For this project, we chose a visualization on notable Leap Day (February 29) births and deaths, sourced from Wikipedia. The project consists of three parts:
ggplot2.The original graph depicts notable Leap Day births (blue bars above the x-axis) and deaths (red bars below the x-axis) spanning from the 400s CE to the present.
library(tidyverse)
library(here)
library(showtext)
library(ggimage)
library(fontawesome)
library(ggtext)
library(scales)
library(see)
library(patchwork)
library(colorspace)
library(glue)
tuesdata <- tidytuesdayR::tt_load('2024-02-27')
births <- tuesdata$births
deaths <- tuesdata$deaths
rm(tuesdata)
# Theme
theme_set(theme_minimal(base_size = 15))
theme_update(
plot.title.position = "plot",
axis.line.x = element_line(linewidth = 0.2, colour = "gray50"),
axis.line.y = element_line(linewidth = 0.2, colour = "gray50"),
panel.grid = element_blank()
)
# Data Summary --------------------------------------------------------
births_count <- births %>%
count(year_birth) %>%
pivot_longer(!n, names_to = "event", values_to = "year") %>%
select(year, event, n)
deaths_count <- deaths %>%
count(year_death) %>%
summarise(year_death, n = n * -1) %>%
pivot_longer(!n, names_to = "event", values_to = "year") %>%
select(year, event, n)
df_final <- full_join(births_count, deaths_count, by = NULL)
# Data Visualization --------------------------------------------------
# Basic colors
birth_color <- "blue"
death_color <- "red"
line_color <- "gray"
line_color_R <- "blue"
bg_plot <- "white"
plot <- df_final %>%
ggplot(aes(year, n, fill = event)) +
geom_col(alpha = 0.9) +
# Horizontal axis line
annotate(geom = "segment",
x = min(df_final$year) - 100,
xend = max(df_final$year) + 100,
y = 0, yend = 0,
color = line_color) +
annotate(geom = "segment",
x = 2000, xend = 2000,
y = Inf, yend = 0,
color = line_color_R) +
coord_cartesian(expand = FALSE, clip = "off") +
scale_x_continuous(breaks = unique(df_final$year)) +
scale_fill_manual(name = "Event",
values = c(birth_color, death_color),
labels = c("Births", "Deaths")) +
scale_color_manual(values = c(birth_color, death_color)) +
labs(title = "Leap Day Births and Deaths") +
theme(axis.text.x = element_blank(),
axis.line.y = element_blank(),
axis.text.y = element_blank(),
axis.title.y = element_blank(),
axis.line.x = element_blank(),
axis.title.x = element_blank(),
plot.title = element_text(hjust = 0.5, face = "bold", size = 16),
plot.caption = element_text(family = "sans",
size = 6,
face = "bold",
color = "gray50",
margin = margin(1, 0, 0, 0, "cm")),
plot.margin = margin(0.5, 1, 1, 0.5, "cm"))
print(plot)
In our first attempt at redesigning the original plot, we created a visualization that combined a scatter plot and a line chart.
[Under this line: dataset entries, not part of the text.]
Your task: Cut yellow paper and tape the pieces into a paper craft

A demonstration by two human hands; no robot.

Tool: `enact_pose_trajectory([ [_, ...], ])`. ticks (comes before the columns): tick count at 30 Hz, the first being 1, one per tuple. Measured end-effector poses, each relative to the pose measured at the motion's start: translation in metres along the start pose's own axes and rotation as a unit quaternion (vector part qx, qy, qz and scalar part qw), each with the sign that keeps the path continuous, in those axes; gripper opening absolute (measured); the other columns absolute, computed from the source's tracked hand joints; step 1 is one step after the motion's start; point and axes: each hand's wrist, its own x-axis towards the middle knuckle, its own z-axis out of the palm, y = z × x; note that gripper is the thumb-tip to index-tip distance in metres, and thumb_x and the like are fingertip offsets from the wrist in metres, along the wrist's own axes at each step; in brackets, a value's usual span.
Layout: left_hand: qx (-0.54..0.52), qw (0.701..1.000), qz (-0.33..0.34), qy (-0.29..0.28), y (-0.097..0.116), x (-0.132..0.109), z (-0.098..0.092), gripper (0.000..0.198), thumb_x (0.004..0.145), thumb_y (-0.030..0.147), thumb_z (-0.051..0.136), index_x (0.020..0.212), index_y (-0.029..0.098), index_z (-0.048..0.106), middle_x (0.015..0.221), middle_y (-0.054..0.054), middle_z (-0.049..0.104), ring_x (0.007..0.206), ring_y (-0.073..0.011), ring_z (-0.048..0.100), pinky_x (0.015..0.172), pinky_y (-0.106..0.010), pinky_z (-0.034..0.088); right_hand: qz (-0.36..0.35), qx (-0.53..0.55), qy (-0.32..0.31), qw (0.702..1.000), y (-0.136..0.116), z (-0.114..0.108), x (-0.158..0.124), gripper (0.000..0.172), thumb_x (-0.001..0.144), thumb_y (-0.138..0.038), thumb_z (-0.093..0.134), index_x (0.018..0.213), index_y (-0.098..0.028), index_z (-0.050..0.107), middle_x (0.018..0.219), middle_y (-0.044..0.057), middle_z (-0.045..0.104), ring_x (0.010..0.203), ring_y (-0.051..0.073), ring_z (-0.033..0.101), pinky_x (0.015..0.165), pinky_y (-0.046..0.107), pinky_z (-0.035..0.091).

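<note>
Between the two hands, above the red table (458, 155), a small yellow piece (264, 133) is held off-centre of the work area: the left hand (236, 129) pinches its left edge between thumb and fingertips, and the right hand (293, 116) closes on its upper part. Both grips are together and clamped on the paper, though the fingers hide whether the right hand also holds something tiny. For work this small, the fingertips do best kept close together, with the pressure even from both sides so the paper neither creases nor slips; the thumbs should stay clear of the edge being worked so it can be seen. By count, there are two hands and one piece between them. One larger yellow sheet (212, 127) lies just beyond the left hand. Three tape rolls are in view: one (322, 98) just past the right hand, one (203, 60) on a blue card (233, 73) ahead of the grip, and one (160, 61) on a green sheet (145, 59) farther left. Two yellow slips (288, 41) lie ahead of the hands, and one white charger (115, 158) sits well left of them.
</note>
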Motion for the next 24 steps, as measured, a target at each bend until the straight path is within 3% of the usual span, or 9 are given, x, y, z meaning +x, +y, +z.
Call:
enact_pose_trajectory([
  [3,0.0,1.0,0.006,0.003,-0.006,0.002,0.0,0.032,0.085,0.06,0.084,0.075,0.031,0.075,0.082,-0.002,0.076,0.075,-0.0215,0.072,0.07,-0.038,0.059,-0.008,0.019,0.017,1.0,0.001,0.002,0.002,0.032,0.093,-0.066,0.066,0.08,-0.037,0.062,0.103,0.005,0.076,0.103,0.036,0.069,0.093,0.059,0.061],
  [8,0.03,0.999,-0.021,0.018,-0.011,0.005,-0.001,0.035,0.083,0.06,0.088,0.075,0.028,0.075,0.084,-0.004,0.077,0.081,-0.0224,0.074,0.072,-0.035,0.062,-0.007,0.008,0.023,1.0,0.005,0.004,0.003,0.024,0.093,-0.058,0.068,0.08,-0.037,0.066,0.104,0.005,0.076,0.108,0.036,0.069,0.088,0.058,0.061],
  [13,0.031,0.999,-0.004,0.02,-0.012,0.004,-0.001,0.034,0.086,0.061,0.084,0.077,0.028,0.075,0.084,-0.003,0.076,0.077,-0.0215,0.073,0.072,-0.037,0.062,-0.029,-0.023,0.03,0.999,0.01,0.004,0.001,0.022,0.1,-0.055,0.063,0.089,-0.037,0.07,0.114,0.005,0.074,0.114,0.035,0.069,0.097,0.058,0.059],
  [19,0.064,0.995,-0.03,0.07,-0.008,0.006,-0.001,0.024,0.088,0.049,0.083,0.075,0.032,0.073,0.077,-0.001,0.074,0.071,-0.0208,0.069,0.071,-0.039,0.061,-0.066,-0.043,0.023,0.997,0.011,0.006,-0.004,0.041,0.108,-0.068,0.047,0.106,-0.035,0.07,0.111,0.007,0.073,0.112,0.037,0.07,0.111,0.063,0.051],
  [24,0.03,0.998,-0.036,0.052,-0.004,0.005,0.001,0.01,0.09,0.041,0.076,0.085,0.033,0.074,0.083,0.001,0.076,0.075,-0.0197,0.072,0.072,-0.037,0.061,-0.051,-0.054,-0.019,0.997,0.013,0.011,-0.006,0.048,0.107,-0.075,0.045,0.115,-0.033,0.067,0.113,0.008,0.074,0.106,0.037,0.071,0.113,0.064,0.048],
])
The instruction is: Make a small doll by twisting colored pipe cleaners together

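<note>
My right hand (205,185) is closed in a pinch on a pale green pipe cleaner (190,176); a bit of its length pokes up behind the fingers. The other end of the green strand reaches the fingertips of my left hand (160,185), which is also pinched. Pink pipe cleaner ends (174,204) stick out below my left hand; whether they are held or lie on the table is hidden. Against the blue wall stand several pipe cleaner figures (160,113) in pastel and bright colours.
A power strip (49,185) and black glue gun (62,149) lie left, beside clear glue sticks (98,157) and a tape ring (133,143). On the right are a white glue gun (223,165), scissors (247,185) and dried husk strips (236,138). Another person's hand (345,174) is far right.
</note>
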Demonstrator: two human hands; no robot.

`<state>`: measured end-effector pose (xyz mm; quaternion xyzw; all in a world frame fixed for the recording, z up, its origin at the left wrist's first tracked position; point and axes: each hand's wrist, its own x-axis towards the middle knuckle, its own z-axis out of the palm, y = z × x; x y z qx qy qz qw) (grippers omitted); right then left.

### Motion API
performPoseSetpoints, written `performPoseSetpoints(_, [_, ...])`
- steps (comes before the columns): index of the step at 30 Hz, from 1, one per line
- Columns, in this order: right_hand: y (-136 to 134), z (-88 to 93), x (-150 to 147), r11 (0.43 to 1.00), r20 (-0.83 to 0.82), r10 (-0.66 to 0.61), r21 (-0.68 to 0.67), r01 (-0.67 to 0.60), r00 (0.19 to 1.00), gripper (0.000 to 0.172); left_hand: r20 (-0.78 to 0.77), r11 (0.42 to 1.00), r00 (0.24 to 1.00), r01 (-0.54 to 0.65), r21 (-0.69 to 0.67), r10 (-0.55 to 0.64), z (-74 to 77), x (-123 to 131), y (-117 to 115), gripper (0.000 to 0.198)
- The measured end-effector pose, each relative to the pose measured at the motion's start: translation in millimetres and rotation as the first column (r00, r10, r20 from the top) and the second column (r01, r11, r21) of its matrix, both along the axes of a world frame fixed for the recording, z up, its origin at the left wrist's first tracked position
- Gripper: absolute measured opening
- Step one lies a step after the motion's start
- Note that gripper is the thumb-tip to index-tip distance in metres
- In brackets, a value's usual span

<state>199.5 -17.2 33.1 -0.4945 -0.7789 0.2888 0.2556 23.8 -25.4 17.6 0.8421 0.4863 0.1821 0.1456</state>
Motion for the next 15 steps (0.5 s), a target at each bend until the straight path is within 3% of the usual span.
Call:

The scatter points were displayed in two colors (red and cyan) to represent different datasets or categories, while a blue line was added to suggest a potential trend or model fit. However, this version faced significant readability challenges.
One of the key issues was the use of time as the x-axis. The timeline spanned a broad range but lacked clear labels, making it difficult to follow the progression of data over time. Additionally, the scatter points overlapped heavily in certain areas, which further obscured individual data values. The varying point sizes added unnecessary complexity without a clear explanation of their purpose.
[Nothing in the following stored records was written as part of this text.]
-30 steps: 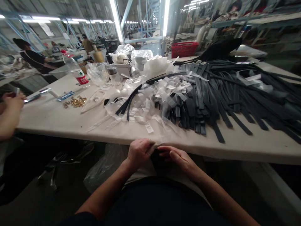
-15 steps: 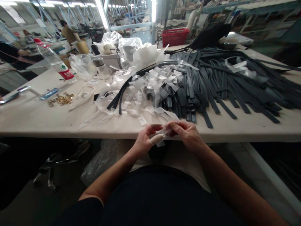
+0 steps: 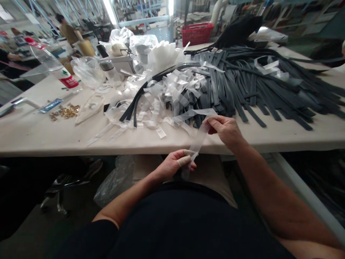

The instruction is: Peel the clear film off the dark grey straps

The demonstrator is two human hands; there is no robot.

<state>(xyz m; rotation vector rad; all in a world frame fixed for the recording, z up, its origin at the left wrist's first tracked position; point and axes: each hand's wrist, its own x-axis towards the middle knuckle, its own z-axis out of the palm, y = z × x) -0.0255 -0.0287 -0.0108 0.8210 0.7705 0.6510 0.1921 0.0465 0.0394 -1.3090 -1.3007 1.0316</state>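
Observation:
A translucent white strip [image 3: 198,139] stretches on a slant between my hands at the table's front edge. My left hand [image 3: 176,162], with pale coverings on its thumb and a finger, pinches the strip near its lower end. Higher and to the right, my right hand [image 3: 225,130] grips the strip between thumb and fingers. From there the strip bends back left toward a loose heap of white strips [image 3: 183,84]. Dark grey flat straps [image 3: 239,86] lie bundled behind and right of my right hand.
On the table [image 3: 54,138] stand a plastic bottle [image 3: 58,68], a lidded jar [image 3: 110,72] and clear bags [image 3: 88,72]. Small gold metal pieces [image 3: 68,110] lie beside a blue packet [image 3: 50,105]. A red basket [image 3: 196,34] is at the back. Other people are farther off at left.
My right hand has moved up and to the right, drawing out a length of the strip. My left hand has lowered slightly, and its fingers have closed on the strip.

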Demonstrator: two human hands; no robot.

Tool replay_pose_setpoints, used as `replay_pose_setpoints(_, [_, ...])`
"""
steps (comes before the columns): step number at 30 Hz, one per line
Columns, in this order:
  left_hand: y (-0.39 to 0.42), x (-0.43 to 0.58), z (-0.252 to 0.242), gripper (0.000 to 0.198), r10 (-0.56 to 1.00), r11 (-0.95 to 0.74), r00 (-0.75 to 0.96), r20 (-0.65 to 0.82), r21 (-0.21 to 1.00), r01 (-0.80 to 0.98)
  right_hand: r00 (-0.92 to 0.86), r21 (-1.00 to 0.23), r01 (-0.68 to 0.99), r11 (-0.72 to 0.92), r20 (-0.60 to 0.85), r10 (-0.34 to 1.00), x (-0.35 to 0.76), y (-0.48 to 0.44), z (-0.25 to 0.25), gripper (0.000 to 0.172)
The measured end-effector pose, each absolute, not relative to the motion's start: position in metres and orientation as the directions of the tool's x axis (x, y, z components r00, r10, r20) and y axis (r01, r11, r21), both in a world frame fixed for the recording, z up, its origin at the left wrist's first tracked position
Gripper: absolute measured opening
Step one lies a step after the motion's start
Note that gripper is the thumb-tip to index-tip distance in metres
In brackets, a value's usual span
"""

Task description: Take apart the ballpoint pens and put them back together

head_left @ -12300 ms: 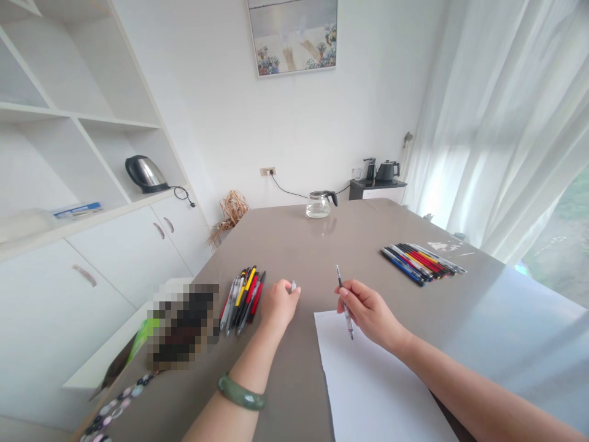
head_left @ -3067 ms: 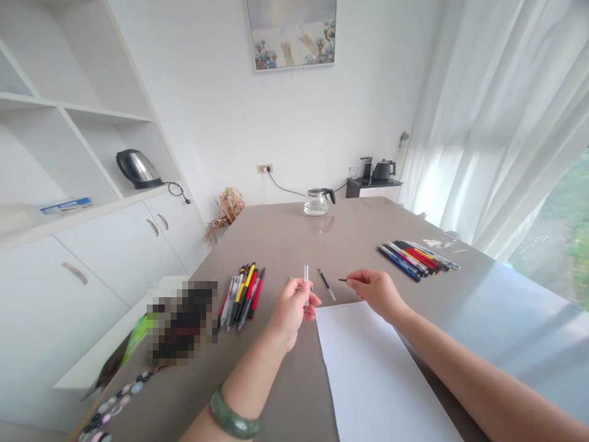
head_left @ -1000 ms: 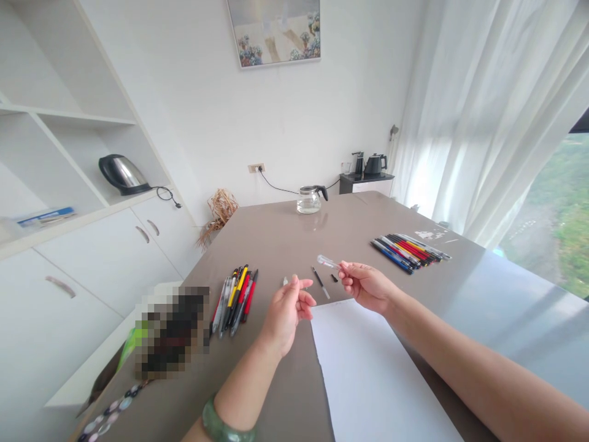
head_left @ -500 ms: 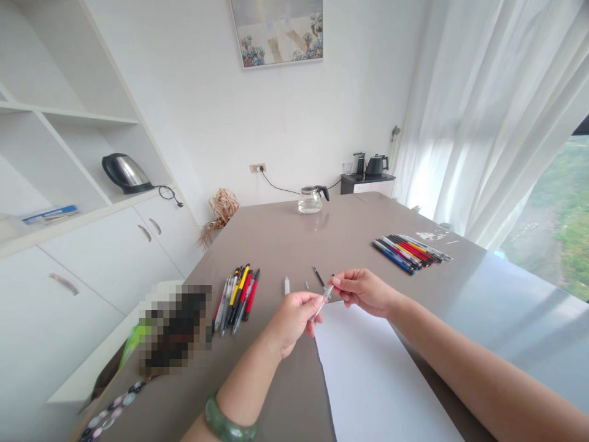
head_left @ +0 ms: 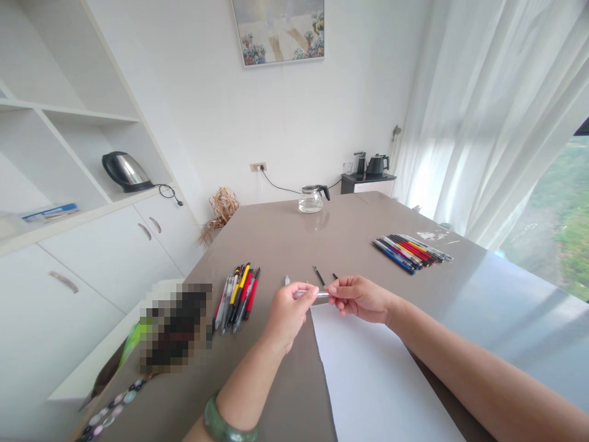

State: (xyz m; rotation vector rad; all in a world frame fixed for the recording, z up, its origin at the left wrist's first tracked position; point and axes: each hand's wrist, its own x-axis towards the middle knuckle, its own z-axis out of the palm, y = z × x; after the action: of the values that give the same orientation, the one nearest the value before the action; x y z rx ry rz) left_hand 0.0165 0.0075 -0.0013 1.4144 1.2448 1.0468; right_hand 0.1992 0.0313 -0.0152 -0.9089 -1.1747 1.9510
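My left hand point(head_left: 288, 310) and my right hand point(head_left: 359, 298) meet just above the grey-brown table point(head_left: 285, 239), each pinching one end of a clear pen barrel point(head_left: 319, 294) held level between them. A thin black refill point(head_left: 318, 275) lies on the table just beyond the hands, with a tiny dark part point(head_left: 335, 275) to its right and a small white part point(head_left: 287, 280) to its left. A white sheet of paper point(head_left: 372, 374) lies under my right forearm. A green bangle point(head_left: 227, 425) circles my left wrist.
A bundle of pens point(head_left: 237, 290) lies left of my hands, and another row of pens point(head_left: 409, 248) farther right. A glass pot point(head_left: 313, 199) stands at the table's far end. A bead string point(head_left: 108, 410) lies at the near left edge. White cabinets with a kettle point(head_left: 123, 172) line the left wall.
The clear barrel went from my right hand alone to being held by both hands, now level instead of slanted. My hands have drawn closer together over the paper's top edge.
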Motion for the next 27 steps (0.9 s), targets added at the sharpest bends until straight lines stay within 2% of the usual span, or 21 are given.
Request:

The inclusion of the blue line also created confusion, as it was neither labeled nor described, leaving its role in the plot ambiguous. Furthermore, the axes lacked proper labels, and the legend provided minimal information, failing to adequately explain the categories or variables represented.
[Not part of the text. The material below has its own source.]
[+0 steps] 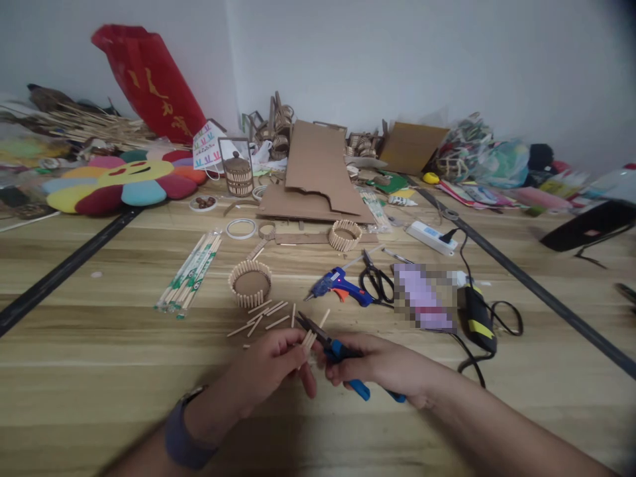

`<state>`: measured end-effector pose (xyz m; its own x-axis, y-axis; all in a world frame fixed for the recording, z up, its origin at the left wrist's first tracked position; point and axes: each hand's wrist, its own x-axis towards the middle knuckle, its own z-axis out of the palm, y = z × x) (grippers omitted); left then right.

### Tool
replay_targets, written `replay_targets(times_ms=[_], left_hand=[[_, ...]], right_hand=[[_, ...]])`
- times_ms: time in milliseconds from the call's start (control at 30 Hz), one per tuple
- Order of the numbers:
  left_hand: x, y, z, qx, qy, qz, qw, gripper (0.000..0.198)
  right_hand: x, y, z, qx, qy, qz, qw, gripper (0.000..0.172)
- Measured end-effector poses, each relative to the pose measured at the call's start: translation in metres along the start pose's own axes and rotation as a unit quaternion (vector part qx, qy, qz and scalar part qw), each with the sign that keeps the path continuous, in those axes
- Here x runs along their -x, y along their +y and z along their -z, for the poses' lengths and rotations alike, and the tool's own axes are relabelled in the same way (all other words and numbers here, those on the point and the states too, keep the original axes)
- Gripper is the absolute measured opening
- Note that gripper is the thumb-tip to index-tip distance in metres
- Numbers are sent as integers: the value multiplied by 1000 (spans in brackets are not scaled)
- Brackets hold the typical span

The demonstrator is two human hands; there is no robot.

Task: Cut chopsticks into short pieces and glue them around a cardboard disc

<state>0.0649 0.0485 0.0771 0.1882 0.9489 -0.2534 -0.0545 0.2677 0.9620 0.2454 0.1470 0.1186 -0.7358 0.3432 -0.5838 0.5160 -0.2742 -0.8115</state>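
Your left hand (278,361)'s pinching sticks (324,318) on the glue gun (340,285)'s near side; your right hand (375,364)'s gripping cutters (338,351), blades crossing them. Bits (278,322) are lying near-left of the gun. One ring (248,302) is looking built left of it, second ring (342,244) behind; can't tell what's left. Scissors (371,267) are crowding its right; desk (74,384) near-left is giving room.

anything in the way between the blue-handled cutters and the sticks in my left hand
Nothing visible stands between them. The right hand holds the blue-handled cutters with the blades right at the sticks in the left hand. The loose sticks lie beyond the left hand, not between.
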Motion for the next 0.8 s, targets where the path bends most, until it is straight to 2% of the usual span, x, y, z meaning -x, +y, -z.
replay_targets(times_ms=[133,600,800], left_hand=[[1,4,-2,22,-2,-1,1000,35],[0,2,0,5,1,1,1000,41],[0,1,0,19,3,7,1000,42]], right_hand=[[-3,-1,-2,6,-4,-6,1000,27],[-8,6,0,33,-20,41,998,19],[-13,13,-2,113,27,64,991,15]])
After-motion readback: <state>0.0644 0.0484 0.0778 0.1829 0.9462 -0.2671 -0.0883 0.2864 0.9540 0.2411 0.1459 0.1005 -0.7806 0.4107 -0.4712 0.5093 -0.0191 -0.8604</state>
These issues, coupled with the visual clutter caused by overlapping points and the combination of two plot types, made the graph difficult to interpret. As a result, this initial redesign did not effectively communicate the data or its insights.
births_per_year <- table(births$year_birth)
deaths_per_year <- table(deaths$year_death)
# create data frames that have the variables categorized as numbers
births_df <- data.frame(year = as.numeric(names(births_per_year)), births = as.numeric(births_per_year))
deaths_df <- data.frame(year = as.numeric(names(deaths_per_year)), deaths = as.numeric(deaths_per_year))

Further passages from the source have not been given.